Once you have that goal in mind, then we can talk about what the Mattereum baby steps are towards that goal. The baby steps towards that goal are the first thing that you need is a digital representation of what it is that gives an object value. We need to be able to answer this first question: what is this thing, and why does it have value? And why does it have value is a very irregular surface. Different classes of objects have radically different reasons for having value. For example, a laptop is valuable for a completely different reason from a vintage baseball card. Does that kind of make sense as a question?

What we're talking about doing is being able to basically slash risk globally for a huge class of asset holders without actually having to transfer any physical property at all. You see what I'm saying? -46:37

Nathan: Of course.

Vinay: So, what are some valuable objects that you think are illiquid and difficult to deal with?

Nathan: But Mattereum goes over this, wine, art, collectibles, right?

Vinay: Wine, art, collectibles – those are the things which are easy to get hold of. Real estate? Real estate is a nightmare, because there’s so much imprecision in the digital descriptions of the real estate, that you wind up having to physically turn up on site and inspect the buildings. Or even worse, you wind up having to buy insurance, because you can’t discover things like whether there’s an old lien on the property, and you wind up buying title insurance, as a way of covering the fact that nobody is 100% sure who actually owns the damn thing. How did we wind up in that position? Well, we wound up in that position because the problems were rare enough in the analogue systems that we just covered them with insurance, but that kind of gives you a sense of how much slack there is in the analogue systems that underpin society.

So, what we have is a set of mechanisms for identifying what it is that makes an object valuable, and representing those underlying claims of value in a digital format, and that’s quite subtle. If you have a piece of music, you digitize the piece of music and that’s fine, you now know exactly what it is, and the value is inherent in the file. If you build a digital representation for a physical object, the value is in the object, not in the representation of the object. So there’s always a level of indirection here that you don’t have in your digitizing music or books or money, because the material world is a different place from the digital world. You have this level of indirection, and in Mattereum we represent that level of indirection using warranties and insurance contracts. What we have is a warranty on an object that says, “This is an authentic Picasso sketch.” I can’t get the authentic Picasso sketch into a digital representation in one step, I need the indirection, so an art expert looks at the Picasso sketch, and says, “This is an authentic Picasso sketch. And if it’s not, I will pay you $15,000,” and now I get hold of that claim in a cleanly digital representation. “Here is the expert, I’ve got an identity for the expert, here is the claim, I’ve got the legal documents of the claim, here is a scan of the object, and now I can match the physical object in my hand with the scan...” What I’ve done is I’ve digitized the attribute of the object that gives it value, in a way that now allows us to transfer that digitally as easily as we do digital currency.

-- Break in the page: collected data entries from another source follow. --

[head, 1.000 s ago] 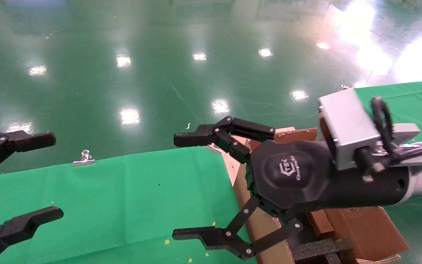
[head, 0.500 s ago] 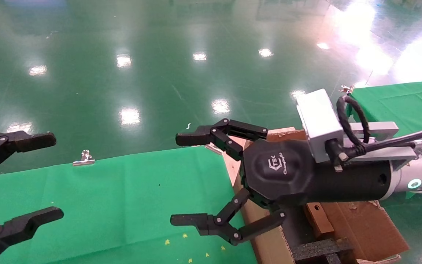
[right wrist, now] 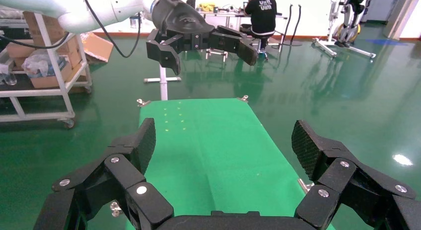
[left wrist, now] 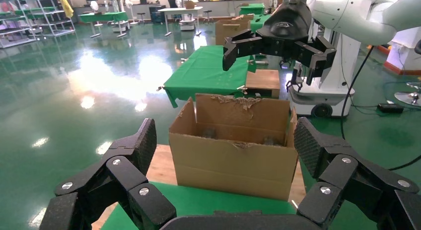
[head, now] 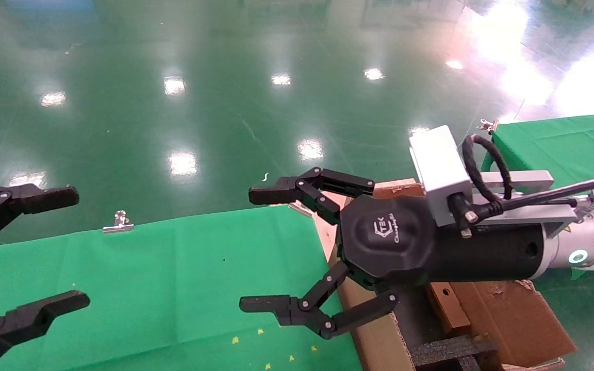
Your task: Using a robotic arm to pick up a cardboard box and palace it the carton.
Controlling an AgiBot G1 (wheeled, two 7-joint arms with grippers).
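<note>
My right arm (head: pixel 586 252) reaches in from the right. Its gripper (head: pixel 253 250) is open and empty, held above the green table's right end, just left of the carton. In its wrist view the gripper (right wrist: pixel 226 143) looks down the green cloth. The small cardboard box (head: pixel 444 306), brown with a round hole, stands inside the large carton (head: pixel 513 319), below my right wrist. The carton's ragged flaps show in the left wrist view (left wrist: pixel 233 150). My left gripper (head: pixel 72 247) is open and empty at the far left, and its wrist view (left wrist: pixel 226 143) faces the carton.
The green-clothed table (head: pixel 173 268) lies between the two grippers, with a metal clip (head: pixel 117 222) on its far edge. Black foam (head: pixel 446 353) sits in the carton's near part. A second green table (head: pixel 560 139) stands at the back right. Shiny green floor lies beyond.
My right wrist has rolled and shifted slightly left, so its camera block moved left. The small box in the carton has come into view beneath it. The left gripper has not moved.
</note>
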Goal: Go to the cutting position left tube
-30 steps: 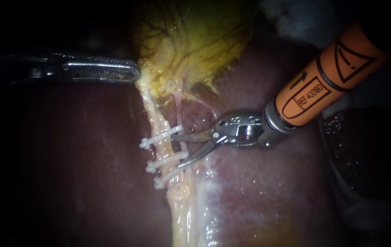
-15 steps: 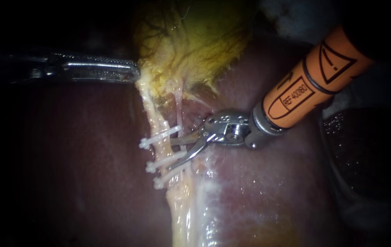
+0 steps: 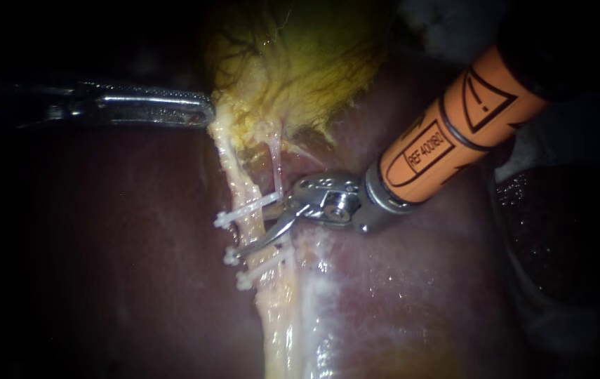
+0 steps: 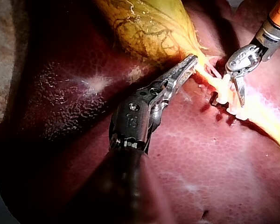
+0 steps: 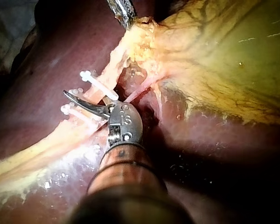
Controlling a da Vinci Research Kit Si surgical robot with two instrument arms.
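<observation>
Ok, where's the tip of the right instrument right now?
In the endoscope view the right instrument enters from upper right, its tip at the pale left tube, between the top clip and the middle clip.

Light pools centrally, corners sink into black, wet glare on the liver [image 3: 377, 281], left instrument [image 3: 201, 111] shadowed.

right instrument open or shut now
Open: the right instrument shows a gap between its blades in the endoscope view, straddling the clipped tube.
</observation>
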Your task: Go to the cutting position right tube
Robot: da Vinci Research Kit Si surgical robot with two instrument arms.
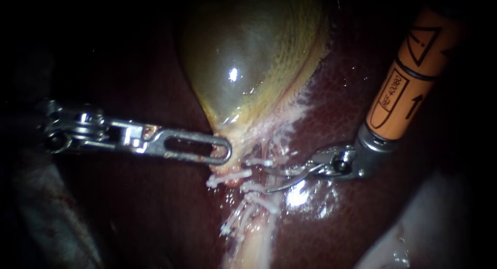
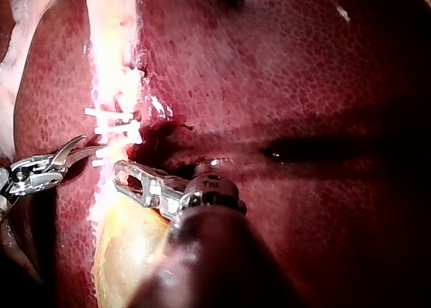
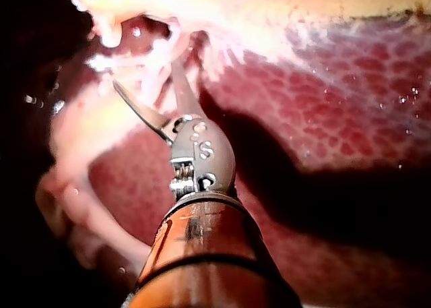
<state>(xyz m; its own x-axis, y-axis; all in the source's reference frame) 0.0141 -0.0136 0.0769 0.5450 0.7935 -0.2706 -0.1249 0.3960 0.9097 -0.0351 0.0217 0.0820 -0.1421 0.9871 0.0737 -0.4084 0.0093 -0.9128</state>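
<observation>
Right tool point(image 1: 274, 178), blades apart (a clear gap shows), sits at the clipped tube point(image 1: 256, 238) just below the gallbladder point(image 1: 248, 57). The left tool point(image 1: 220, 151) is clamped on the gallbladder's neck.

ahead of the right instrument point(image 1: 272, 178), its open blades are hemmed by white clips point(image 1: 257, 187) on the tube point(image 1: 256, 238); just beyond, the left instrument point(image 1: 222, 152) is met; bare liver point(image 1: 341, 217) is left clear beside the shaft.

Light pools centrally in the endoscope view, black all round. Glare glints on the gallbladder point(image 1: 253, 57) at twelve o'clock and wet liver point(image 1: 331, 207) at five. The right instrument point(image 3: 143, 71) throws a dark shadow across the liver.
</observation>
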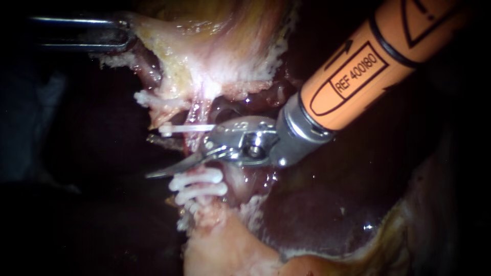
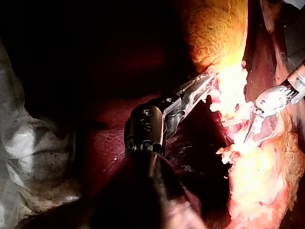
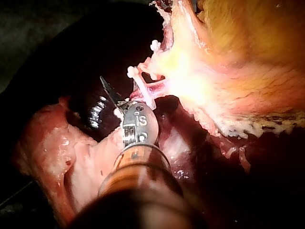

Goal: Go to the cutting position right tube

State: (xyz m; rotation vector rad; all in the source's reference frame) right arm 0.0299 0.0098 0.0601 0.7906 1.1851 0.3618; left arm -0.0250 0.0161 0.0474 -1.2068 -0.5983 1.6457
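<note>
Nearest, from the upper right of the frame, the orange-shafted right instrument (image 1: 190, 156) reaches the centre. Its hand, two curved blades, stands open, holding nothing. One blade crosses the tube (image 1: 197, 110) between the upper clip (image 1: 186, 128) and the lower clips (image 1: 199, 185). Farther, upper left, the left instrument (image 1: 110, 33) has its hand clamped on pale tissue (image 1: 153, 30).

Dark liver (image 1: 317, 214) below pale yellowish gallbladder (image 1: 220, 46); crumpled whitish cloth (image 2: 28, 152) beside liver.
</note>
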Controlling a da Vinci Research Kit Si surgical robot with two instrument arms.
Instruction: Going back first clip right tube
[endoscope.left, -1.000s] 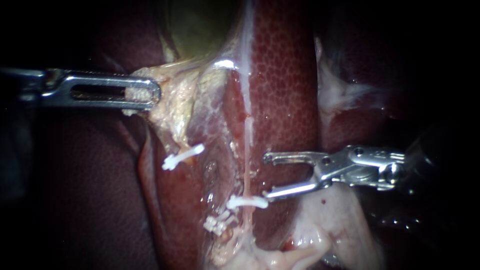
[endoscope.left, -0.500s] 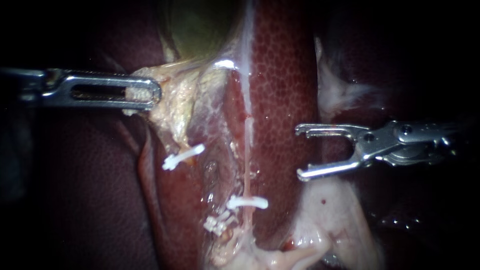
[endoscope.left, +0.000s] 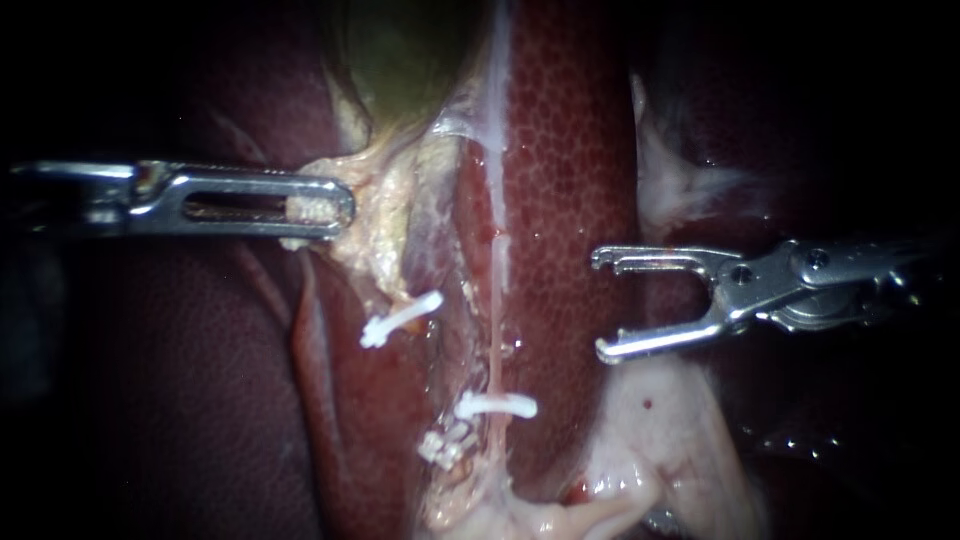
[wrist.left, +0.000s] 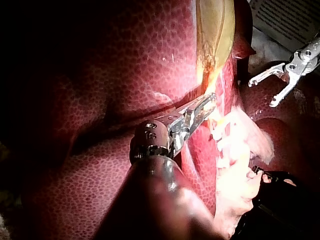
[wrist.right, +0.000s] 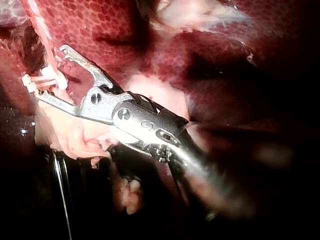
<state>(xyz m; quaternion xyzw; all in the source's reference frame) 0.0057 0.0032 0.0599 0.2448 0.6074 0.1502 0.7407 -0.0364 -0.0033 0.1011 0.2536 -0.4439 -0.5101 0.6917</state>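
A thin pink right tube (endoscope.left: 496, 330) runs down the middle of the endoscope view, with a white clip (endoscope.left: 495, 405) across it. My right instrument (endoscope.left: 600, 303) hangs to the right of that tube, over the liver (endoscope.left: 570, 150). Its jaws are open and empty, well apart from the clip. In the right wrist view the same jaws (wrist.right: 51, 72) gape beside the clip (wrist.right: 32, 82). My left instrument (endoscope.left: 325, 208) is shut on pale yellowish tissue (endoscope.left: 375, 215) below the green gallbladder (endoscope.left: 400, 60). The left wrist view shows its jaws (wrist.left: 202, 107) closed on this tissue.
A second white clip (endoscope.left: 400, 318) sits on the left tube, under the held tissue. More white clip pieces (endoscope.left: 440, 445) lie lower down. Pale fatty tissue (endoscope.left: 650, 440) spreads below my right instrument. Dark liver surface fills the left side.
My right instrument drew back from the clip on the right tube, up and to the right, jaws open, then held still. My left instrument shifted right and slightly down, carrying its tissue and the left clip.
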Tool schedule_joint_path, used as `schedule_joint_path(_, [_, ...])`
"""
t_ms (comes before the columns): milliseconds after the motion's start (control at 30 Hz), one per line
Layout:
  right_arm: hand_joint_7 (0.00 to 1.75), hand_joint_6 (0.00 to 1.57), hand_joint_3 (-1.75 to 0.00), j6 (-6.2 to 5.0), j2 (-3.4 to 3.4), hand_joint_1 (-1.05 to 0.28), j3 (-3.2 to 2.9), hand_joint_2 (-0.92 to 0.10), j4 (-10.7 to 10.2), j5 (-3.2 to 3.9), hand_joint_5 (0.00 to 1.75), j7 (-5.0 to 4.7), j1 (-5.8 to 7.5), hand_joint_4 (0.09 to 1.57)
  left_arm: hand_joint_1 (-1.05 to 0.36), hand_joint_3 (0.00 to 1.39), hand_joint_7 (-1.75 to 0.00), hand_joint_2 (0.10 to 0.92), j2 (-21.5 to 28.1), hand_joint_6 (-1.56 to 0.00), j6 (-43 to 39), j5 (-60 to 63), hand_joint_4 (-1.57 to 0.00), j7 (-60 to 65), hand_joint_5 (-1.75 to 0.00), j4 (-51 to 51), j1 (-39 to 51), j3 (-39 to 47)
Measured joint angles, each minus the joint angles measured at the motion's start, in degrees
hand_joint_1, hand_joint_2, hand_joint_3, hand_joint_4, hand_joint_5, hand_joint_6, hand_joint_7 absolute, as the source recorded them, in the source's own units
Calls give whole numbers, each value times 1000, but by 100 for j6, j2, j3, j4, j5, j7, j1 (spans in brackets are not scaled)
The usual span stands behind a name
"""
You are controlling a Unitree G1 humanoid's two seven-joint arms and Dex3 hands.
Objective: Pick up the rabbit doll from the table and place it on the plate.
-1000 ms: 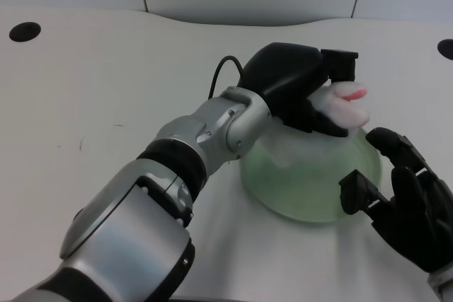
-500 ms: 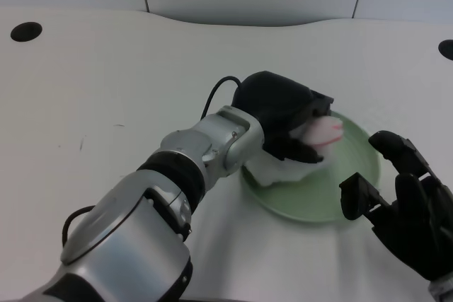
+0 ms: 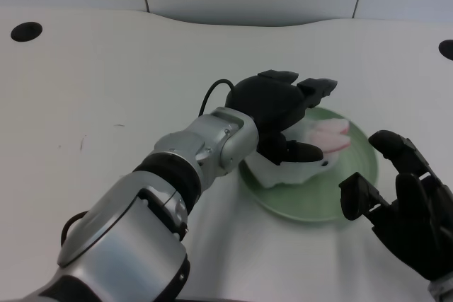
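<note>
The white rabbit doll [image 3: 311,157] with pink ears lies on the pale green plate [image 3: 354,175] right of the table's middle. My left hand [image 3: 283,114] hovers over the doll's left part with its fingers spread apart, the thumb low beside the doll's body. The hand covers part of the doll and the plate's left rim. I see nothing gripped between the fingers.
My right hand [image 3: 403,206] waits at the plate's near right edge, fingers curled upward. Two dark round holes sit in the tabletop, one at the far left [image 3: 25,32] and one at the far right [image 3: 446,49]. A grey wall panel runs behind the table.
My left hand came down from above the plate with the doll, set it on the plate, and spread its fingers off it.
</note>
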Motion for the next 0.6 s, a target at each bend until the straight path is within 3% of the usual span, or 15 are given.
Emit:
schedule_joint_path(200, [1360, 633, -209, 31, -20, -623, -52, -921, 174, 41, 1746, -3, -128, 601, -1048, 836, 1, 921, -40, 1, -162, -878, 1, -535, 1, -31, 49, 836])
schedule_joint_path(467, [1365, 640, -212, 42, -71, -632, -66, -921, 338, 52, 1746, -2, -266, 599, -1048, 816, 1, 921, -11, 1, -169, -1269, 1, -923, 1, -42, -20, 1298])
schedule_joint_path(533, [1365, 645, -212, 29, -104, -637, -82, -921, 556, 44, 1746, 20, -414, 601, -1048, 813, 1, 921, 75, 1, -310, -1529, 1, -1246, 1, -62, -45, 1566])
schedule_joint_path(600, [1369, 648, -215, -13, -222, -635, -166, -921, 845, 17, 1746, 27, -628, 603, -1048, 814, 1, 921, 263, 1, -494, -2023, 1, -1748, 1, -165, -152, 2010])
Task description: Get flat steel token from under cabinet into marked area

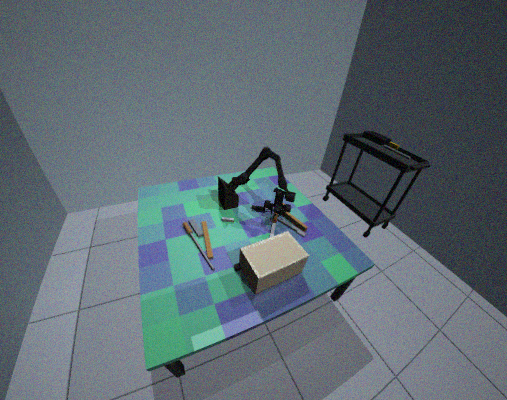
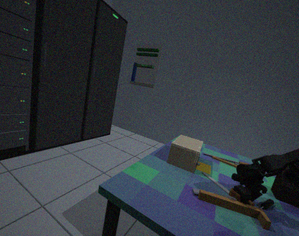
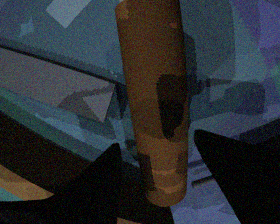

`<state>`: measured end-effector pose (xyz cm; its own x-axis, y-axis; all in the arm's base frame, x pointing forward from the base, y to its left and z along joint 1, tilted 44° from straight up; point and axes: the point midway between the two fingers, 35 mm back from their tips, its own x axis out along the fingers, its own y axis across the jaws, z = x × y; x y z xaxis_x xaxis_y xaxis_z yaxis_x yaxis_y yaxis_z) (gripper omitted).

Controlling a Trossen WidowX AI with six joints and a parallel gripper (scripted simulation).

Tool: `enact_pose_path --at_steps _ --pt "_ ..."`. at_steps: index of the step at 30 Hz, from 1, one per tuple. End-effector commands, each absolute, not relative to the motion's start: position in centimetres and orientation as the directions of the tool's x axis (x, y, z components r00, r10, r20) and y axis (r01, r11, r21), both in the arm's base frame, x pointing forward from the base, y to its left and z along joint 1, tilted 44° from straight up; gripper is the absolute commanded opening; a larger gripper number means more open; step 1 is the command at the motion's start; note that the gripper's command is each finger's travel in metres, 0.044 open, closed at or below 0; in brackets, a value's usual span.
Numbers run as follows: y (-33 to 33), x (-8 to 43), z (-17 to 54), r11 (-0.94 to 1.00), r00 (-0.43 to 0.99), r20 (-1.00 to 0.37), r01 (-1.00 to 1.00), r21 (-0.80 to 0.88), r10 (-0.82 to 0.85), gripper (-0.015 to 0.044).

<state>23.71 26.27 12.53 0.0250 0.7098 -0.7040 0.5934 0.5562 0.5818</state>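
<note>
- The gripper (image 1: 275, 214) (image 2: 245, 201) (image 3: 157, 141) had its 2 fingers apart, 1 on each side of the orange handle (image 1: 275, 218) (image 2: 235, 193) (image 3: 155, 100), with gaps showing in the wrist view.
- The thin blade (image 1: 273, 229) (image 2: 216, 182) ran from that handle towards the cabinet (image 1: 274, 257) (image 2: 185, 151); whether its tip was underneath could not be told.
- The steel token could not be made out, either under the cabinet or on the yellow patch (image 2: 204, 168), probably the marked area.
- The step looked like letting go of the tool, either to finish or to regrip.
- If the token was out, the next move called for backing straight off the handle; otherwise, a fresh grip.
</note>
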Motion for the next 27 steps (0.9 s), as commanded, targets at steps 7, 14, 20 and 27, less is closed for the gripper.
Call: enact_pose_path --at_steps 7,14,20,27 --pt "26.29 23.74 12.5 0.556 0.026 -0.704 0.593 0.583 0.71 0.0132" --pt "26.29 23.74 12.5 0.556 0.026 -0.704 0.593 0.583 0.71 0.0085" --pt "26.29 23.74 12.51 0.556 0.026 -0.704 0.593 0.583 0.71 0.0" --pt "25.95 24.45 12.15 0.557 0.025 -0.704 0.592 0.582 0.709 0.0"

Nathan: Just for the listeners, they’ve been live on Ethereum network for six months, and we’ll add in the show notes some links for the currently-existing asset passports that you could look at: the Captain Kirk figures that have these identifiers, the descriptions, the measurements the identifying photos.

Or our expertise is getting up the physical world, which is what all the stable coin people fundamentally need to make their stable coins actually stable because a stable coin backed by, a half a trillion dollars of hard assets is literally the most stable thing that you're ever going to be able to buy. -48:34

Vinay: The whole point of those asset passports is you go to the website, it loads all of this stuff out of IPFS, including the legal documents, and when you make a payment into those smart contracts, you are now the legally-protected counterparty, on a promise that these assets have value, and I don’t think there’s anything like that in the entire smart contract ecosystem. I don’t know of a single service out there right now that allows you to create a binding legal obligation on a third party using a smart contract, in a way that directly facilitates trade. We have broken really substantial new ground here.

Nathan: I’m looking at the passport contract right now, and there’s a field that says, “The certifier is offering an indemnity with a value of 52 ETH. To accept the contract, you must pay a fee of 2.6 ETH.” Do you want to explain that a bit?

Vinay: Sure. What you have there is one of the Shatner contracts. We have some nice video of William Shatner, the original Captain Kirk, signing a Star Trek collectible toy that was issued in the 1990s, and it’s quite valuable. We have that video of Shatner’s signature on the site – the hashes are in the smart contract, you can verify it’s the same file – and then we have a third party that was present and witnessed those signatures being applied to those objects, who is taking legal responsibility for saying, “If you buy this object, and the object turns out not to be genuine, I will pay you up to a limit of 25 ETH,” which at this point is quite a lot of money.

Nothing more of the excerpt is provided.